== Source data ==
BEGIN
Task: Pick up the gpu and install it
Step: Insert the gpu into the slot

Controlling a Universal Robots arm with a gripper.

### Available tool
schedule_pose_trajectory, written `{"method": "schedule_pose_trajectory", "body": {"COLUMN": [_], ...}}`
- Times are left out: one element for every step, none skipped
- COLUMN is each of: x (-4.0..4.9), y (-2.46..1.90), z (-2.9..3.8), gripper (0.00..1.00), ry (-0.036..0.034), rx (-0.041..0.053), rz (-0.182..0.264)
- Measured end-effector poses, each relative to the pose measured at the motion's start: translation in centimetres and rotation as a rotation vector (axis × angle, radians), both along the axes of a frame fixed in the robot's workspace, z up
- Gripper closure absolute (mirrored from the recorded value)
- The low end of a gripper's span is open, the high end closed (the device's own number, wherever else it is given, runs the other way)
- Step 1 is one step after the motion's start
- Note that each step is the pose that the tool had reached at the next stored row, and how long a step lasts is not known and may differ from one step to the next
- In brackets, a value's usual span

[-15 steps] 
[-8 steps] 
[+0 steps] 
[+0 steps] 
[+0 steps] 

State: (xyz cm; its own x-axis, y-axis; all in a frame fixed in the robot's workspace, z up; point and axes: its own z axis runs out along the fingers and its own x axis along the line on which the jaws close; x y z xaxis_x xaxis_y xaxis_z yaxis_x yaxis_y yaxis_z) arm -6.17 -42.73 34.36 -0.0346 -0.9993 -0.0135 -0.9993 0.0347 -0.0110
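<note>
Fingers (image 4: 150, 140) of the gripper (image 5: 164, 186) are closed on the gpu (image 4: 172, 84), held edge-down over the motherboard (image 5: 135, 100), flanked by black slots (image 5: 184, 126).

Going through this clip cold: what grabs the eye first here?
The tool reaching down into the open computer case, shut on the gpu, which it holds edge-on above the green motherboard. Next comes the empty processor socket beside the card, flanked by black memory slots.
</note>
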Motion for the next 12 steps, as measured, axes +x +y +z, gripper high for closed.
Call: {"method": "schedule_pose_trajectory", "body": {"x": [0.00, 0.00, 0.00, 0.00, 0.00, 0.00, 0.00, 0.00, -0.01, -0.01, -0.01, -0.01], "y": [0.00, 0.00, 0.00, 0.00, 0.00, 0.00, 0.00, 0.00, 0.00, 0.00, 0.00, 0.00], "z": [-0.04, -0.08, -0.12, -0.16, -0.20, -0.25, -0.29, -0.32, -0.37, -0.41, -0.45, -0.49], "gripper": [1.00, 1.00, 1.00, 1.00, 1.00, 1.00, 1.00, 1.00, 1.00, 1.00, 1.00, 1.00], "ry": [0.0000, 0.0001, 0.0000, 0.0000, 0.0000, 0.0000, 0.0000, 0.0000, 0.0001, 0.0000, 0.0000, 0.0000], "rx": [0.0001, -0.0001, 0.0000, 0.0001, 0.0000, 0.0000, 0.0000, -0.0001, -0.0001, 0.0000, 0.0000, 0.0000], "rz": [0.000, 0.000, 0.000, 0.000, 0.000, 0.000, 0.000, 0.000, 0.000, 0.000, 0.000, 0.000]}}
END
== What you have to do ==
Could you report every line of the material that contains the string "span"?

== Reply ==
- The low end of a gripper's span is open, the high end closed (the device's own number, wherever else it is given, runs the other way)
- In brackets, a value's usual span

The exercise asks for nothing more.